▶ **Action item**: Please repeat the data exactly, leaving nothing out.

▶ **Dataset excerpt**:
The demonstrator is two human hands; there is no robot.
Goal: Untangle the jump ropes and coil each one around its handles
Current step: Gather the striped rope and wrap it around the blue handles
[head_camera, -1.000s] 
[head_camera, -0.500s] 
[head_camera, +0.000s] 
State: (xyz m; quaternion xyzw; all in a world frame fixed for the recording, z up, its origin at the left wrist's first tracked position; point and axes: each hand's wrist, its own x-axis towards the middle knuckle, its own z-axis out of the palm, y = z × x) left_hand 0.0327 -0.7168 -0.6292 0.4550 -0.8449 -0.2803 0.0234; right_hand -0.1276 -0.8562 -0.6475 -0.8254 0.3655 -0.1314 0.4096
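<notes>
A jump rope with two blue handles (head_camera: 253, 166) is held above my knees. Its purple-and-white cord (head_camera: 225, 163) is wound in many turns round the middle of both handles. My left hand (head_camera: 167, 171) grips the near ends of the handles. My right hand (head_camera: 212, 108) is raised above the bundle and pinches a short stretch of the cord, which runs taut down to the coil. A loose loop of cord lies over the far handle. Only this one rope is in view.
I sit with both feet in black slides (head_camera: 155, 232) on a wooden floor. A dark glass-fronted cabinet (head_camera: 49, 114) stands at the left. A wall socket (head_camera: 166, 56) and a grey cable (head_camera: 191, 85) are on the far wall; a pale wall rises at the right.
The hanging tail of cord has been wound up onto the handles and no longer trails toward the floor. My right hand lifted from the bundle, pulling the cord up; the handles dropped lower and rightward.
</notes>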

▶ **Exercise answer**:
The demonstrator is two human hands; there is no robot.
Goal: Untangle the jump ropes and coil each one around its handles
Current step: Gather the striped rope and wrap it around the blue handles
[head_camera, -1.000s] 
[head_camera, -0.500s] 
[head_camera, +0.000s] 
State: (xyz m; quaternion xyzw; all in a world frame fixed for the recording, z up, its origin at the left wrist's first tracked position; point and axes: each hand's wrist, its own x-axis towards the middle knuckle, its own z-axis out of the palm, y = z × x) left_hand 0.0327 -0.7168 -0.6292 0.4550 -0.8449 -0.2803 0.0234; right_hand -0.1276 -0.8562 -0.6475 -0.8254 0.3655 -0.1314 0.4096
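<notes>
A jump rope with two blue handles (head_camera: 253, 166) is held above my knees. Its purple-and-white cord (head_camera: 225, 163) is wound in many turns round the middle of both handles. My left hand (head_camera: 167, 171) grips the near ends of the handles. My right hand (head_camera: 212, 108) is raised above the bundle and pinches a short stretch of the cord, which runs taut down to the coil. A loose loop of cord lies over the far handle. Only this one rope is in view.
I sit with both feet in black slides (head_camera: 155, 232) on a wooden floor. A dark glass-fronted cabinet (head_camera: 49, 114) stands at the left. A wall socket (head_camera: 166, 56) and a grey cable (head_camera: 191, 85) are on the far wall; a pale wall rises at the right.
The hanging tail of cord has been wound up onto the handles and no longer trails toward the floor. My right hand lifted from the bundle, pulling the cord up; the handles dropped lower and rightward.
</notes>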

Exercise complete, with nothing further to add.